* **Exercise directions**:
Could you print each line of the material below exactly?

* **Extracted information**:

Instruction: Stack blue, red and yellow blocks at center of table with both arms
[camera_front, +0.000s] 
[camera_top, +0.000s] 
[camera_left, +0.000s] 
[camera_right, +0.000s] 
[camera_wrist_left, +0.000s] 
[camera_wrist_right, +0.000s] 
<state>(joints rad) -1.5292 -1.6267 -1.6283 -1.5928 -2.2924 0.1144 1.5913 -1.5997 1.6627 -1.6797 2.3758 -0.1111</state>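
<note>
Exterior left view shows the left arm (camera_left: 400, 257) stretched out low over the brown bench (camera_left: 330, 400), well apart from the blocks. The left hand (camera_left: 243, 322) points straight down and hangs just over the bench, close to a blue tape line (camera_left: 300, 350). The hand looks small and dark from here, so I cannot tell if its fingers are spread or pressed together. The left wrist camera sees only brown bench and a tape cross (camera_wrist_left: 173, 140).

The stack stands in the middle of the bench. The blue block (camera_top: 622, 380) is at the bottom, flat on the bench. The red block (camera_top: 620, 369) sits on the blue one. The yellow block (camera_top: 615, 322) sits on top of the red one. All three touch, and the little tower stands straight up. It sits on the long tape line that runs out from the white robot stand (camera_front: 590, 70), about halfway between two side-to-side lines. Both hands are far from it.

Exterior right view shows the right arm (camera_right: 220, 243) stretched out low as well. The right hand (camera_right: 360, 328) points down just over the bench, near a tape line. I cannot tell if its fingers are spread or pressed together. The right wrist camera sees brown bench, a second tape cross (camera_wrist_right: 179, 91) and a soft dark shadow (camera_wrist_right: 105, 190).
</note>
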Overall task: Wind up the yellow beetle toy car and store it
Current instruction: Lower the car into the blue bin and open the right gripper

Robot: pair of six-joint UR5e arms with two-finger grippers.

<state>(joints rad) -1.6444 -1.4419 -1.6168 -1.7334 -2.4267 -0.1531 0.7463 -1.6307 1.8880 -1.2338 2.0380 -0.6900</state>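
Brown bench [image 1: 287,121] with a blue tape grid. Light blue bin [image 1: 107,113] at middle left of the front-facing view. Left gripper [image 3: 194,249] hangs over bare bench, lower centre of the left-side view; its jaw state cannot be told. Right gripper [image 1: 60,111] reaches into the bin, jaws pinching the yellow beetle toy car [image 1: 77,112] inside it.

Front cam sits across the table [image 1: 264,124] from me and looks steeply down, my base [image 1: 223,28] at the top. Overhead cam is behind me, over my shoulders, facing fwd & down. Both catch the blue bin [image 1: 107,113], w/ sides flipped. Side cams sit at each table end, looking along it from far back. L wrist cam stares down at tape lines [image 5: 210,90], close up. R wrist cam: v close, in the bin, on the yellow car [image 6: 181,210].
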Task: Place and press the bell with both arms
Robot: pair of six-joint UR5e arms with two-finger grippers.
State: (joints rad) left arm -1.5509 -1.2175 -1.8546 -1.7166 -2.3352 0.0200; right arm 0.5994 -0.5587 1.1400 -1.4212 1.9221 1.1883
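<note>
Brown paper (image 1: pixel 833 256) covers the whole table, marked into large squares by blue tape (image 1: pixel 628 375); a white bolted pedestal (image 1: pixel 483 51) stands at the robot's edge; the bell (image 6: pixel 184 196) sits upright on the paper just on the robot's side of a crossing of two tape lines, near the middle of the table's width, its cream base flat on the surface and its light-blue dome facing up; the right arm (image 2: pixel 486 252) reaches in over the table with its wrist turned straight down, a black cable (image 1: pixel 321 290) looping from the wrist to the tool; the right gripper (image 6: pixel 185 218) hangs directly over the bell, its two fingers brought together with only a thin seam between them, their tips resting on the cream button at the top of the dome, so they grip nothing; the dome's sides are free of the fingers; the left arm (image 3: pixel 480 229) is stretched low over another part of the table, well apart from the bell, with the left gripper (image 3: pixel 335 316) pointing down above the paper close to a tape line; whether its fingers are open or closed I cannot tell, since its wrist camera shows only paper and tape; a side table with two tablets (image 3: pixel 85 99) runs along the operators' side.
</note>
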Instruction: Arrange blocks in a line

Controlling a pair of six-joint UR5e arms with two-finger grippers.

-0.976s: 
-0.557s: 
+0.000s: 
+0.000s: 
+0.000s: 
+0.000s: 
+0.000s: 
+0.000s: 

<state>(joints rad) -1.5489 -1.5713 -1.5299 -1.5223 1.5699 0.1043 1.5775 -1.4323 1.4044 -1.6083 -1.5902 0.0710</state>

* **Answer space**:
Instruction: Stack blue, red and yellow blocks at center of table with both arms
[camera_front, +0.000s] 
[camera_top, +0.000s] 
[camera_left, +0.000s] 
[camera_right, +0.000s] 
[camera_wrist_left, +0.000s] 
[camera_wrist_right, +0.000s] 
<state>(joints rad) -1.5292 -1.6267 -1.6283 -1.5928 -2.2924 0.1144 1.5913 -1.5997 1.6627 -1.6797 2.3758 -0.1111</state>
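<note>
Exterior left view shows the left arm (camera_left: 400, 257) stretched out low over the brown bench (camera_left: 330, 400), well apart from the blocks. The left hand (camera_left: 243, 322) points straight down and hangs just over the bench, close to a blue tape line (camera_left: 300, 350). The hand looks small and dark from here, so I cannot tell if its fingers are spread or pressed together. The left wrist camera sees only brown bench and a tape cross (camera_wrist_left: 173, 140).

The stack stands in the middle of the bench. The blue block (camera_top: 622, 380) is at the bottom, flat on the bench. The red block (camera_top: 620, 369) sits on the blue one. The yellow block (camera_top: 615, 322) sits on top of the red one. All three touch, and the little tower stands straight up. It sits on the long tape line that runs out from the white robot stand (camera_front: 590, 70), about halfway between two side-to-side lines. Both hands are far from it.

Exterior right view shows the right arm (camera_right: 220, 243) stretched out low as well. The right hand (camera_right: 360, 328) points down just over the bench, near a tape line. I cannot tell if its fingers are spread or pressed together. The right wrist camera sees brown bench, a second tape cross (camera_wrist_right: 179, 91) and a soft dark shadow (camera_wrist_right: 105, 190).
</note>
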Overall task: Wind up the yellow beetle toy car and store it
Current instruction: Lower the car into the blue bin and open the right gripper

Robot: pair of six-joint UR5e arms with two-finger grippers.

<state>(joints rad) -1.6444 -1.4419 -1.6168 -1.7334 -2.4267 -0.1531 0.7463 -1.6307 1.8880 -1.2338 2.0380 -0.6900</state>
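Brown bench [image 1: 287,121] with a blue tape grid. Light blue bin [image 1: 107,113] at middle left of the front-facing view. Left gripper [image 3: 194,249] hangs over bare bench, lower centre of the left-side view; its jaw state cannot be told. Right gripper [image 1: 60,111] reaches into the bin, jaws pinching the yellow beetle toy car [image 1: 77,112] inside it.

Front cam sits across the table [image 1: 264,124] from me and looks steeply down, my base [image 1: 223,28] at the top. Overhead cam is behind me, over my shoulders, facing fwd & down. Both catch the blue bin [image 1: 107,113], w/ sides flipped. Side cams sit at each table end, looking along it from far back. L wrist cam stares down at tape lines [image 5: 210,90], close up. R wrist cam: v close, in the bin, on the yellow car [image 6: 181,210].
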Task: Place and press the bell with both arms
Robot: pair of six-joint UR5e arms with two-finger grippers.
State: (joints rad) left arm -1.5509 -1.2175 -1.8546 -1.7166 -2.3352 0.0200; right arm 0.5994 -0.5587 1.1400 -1.4212 1.9221 1.1883
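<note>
Brown paper (image 1: pixel 833 256) covers the whole table, marked into large squares by blue tape (image 1: pixel 628 375); a white bolted pedestal (image 1: pixel 483 51) stands at the robot's edge; the bell (image 6: pixel 184 196) sits upright on the paper just on the robot's side of a crossing of two tape lines, near the middle of the table's width, its cream base flat on the surface and its light-blue dome facing up; the right arm (image 2: pixel 486 252) reaches in over the table with its wrist turned straight down, a black cable (image 1: pixel 321 290) looping from the wrist to the tool; the right gripper (image 6: pixel 185 218) hangs directly over the bell, its two fingers brought together with only a thin seam between them, their tips resting on the cream button at the top of the dome, so they grip nothing; the dome's sides are free of the fingers; the left arm (image 3: pixel 480 229) is stretched low over another part of the table, well apart from the bell, with the left gripper (image 3: pixel 335 316) pointing down above the paper close to a tape line; whether its fingers are open or closed I cannot tell, since its wrist camera shows only paper and tape; a side table with two tablets (image 3: pixel 85 99) runs along the operators' side.
</note>
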Instruction: Arrange blocks in a line

Controlling a pair of six-joint UR5e arms with two-finger grippers.

-0.976s: 
-0.557s: 
+0.000s: 
+0.000s: 
+0.000s: 
+0.000s: 
+0.000s: 
+0.000s: 

<state>(joints rad) -1.5489 -1.5713 -1.5299 -1.5223 1.5699 0.1043 1.5775 -1.4323 1.4044 -1.6083 -1.5902 0.0710</state>

The response to this exercise is now complete.